→ WHAT THE EXERCISE ASKS
Copy everything in the data below exactly except the pictures.
━━━━━ DATA SEGMENT
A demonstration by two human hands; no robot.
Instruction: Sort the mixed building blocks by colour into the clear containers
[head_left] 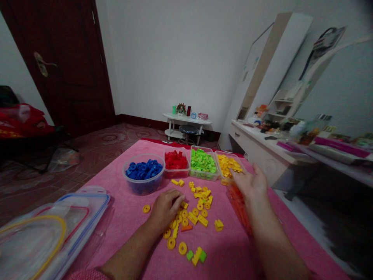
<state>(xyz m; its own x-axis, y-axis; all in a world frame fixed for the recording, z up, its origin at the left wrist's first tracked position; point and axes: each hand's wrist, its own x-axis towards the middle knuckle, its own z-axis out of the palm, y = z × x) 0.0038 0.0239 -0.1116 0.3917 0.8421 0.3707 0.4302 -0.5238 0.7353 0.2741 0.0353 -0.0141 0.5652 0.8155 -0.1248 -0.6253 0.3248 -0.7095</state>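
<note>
Entry: one person's two arms, seen from the head camera.
Detail: left hand (166, 206) and right hand (249, 182) bare; both forearms uncovered from wrist to the lower frame edge. A pink sleeve (84, 274), soft-looking cloth, shows only as a narrow edge at the left elbow.

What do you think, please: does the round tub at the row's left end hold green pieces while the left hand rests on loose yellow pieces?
No: the head view shows the round tub holding blue pieces, not green; the left hand does rest on loose yellow pieces.
</note>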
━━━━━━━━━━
→ SOLVED EXERCISE
A demonstration by two human hands; no robot.
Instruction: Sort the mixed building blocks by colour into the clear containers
[head_left] 
<state>(xyz m; its own x-axis, y-axis; all in a world frame fixed for the recording, z up, its origin at the left wrist's first tracked position; point and axes: each hand's wrist, its own x-axis towards the middle knuckle, its own z-axis out of the palm, y = z × x) 0.0038 0.0239 -0.1116 0.3917 0.8421 0.3707 0.4302 -0.5238 0.7353 0.2741 0.0353 -0.0141 0.5652 0.8155 -0.1248 -0.6253 0.3248 -0.7095</state>
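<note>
Entry: one person's two arms, seen from the head camera.
Detail: left hand (166, 206) and right hand (249, 182) bare; both forearms uncovered from wrist to the lower frame edge. A pink sleeve (84, 274), soft-looking cloth, shows only as a narrow edge at the left elbow.

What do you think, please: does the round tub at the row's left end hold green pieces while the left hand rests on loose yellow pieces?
No: the head view shows the round tub holding blue pieces, not green; the left hand does rest on loose yellow pieces.
</note>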

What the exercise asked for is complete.